## Exercise prompt:
Nothing in the copy should be a picture; everything else in the listing is to be restated exactly.

## Input data:
Start of Block

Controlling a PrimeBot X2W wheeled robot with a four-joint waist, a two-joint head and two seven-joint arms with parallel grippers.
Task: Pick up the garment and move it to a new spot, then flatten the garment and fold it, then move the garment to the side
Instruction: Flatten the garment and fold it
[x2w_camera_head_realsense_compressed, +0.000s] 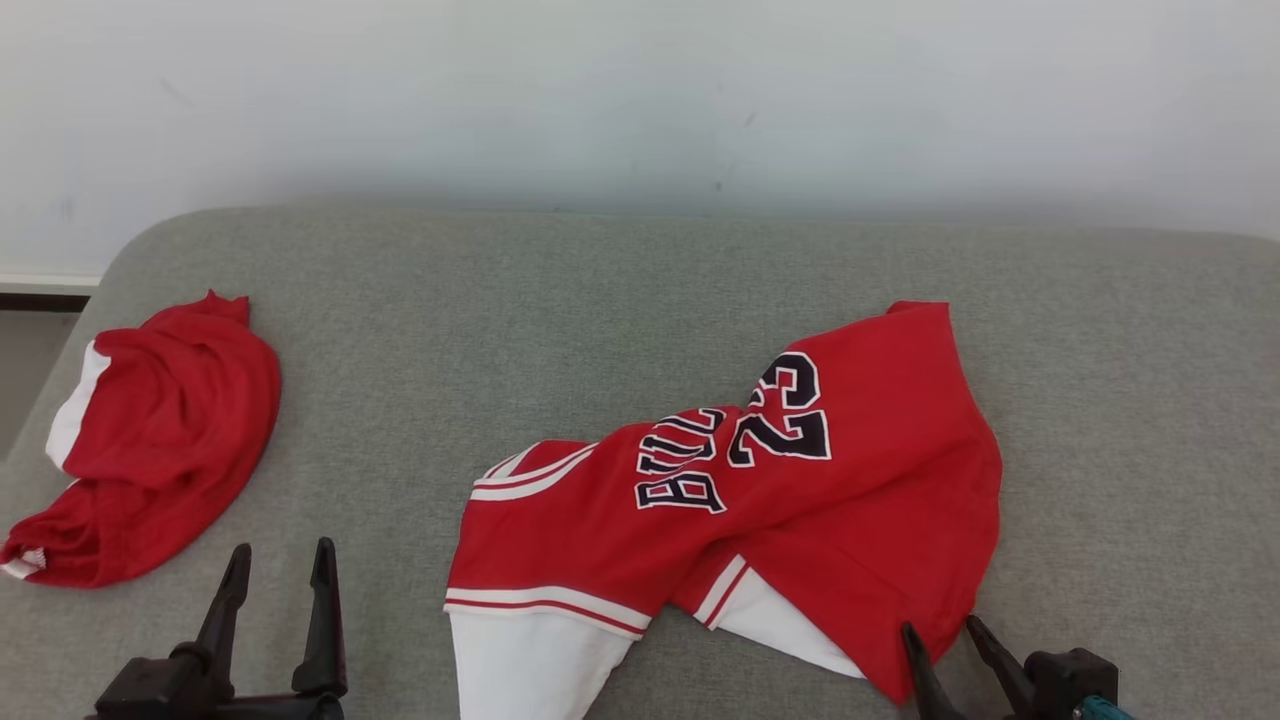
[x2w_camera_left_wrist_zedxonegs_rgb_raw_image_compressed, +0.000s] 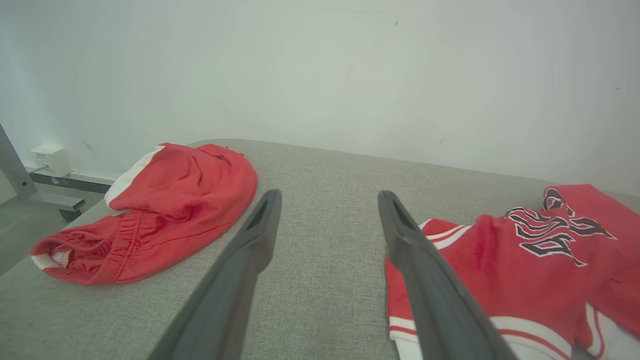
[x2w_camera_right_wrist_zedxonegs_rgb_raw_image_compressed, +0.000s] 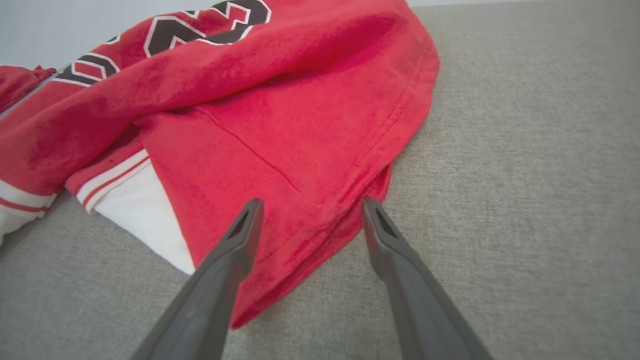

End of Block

## Solution to this task:
Controlling a PrimeBot X2W wheeled robot with a four-joint waist, a two-joint head and two seven-joint arms with parallel grippers.
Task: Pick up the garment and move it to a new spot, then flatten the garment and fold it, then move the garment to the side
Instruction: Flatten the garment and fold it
[x2w_camera_head_realsense_compressed, +0.000s] 
[x2w_camera_left_wrist_zedxonegs_rgb_raw_image_compressed, +0.000s] 
[x2w_camera_right_wrist_zedxonegs_rgb_raw_image_compressed, +0.000s] 

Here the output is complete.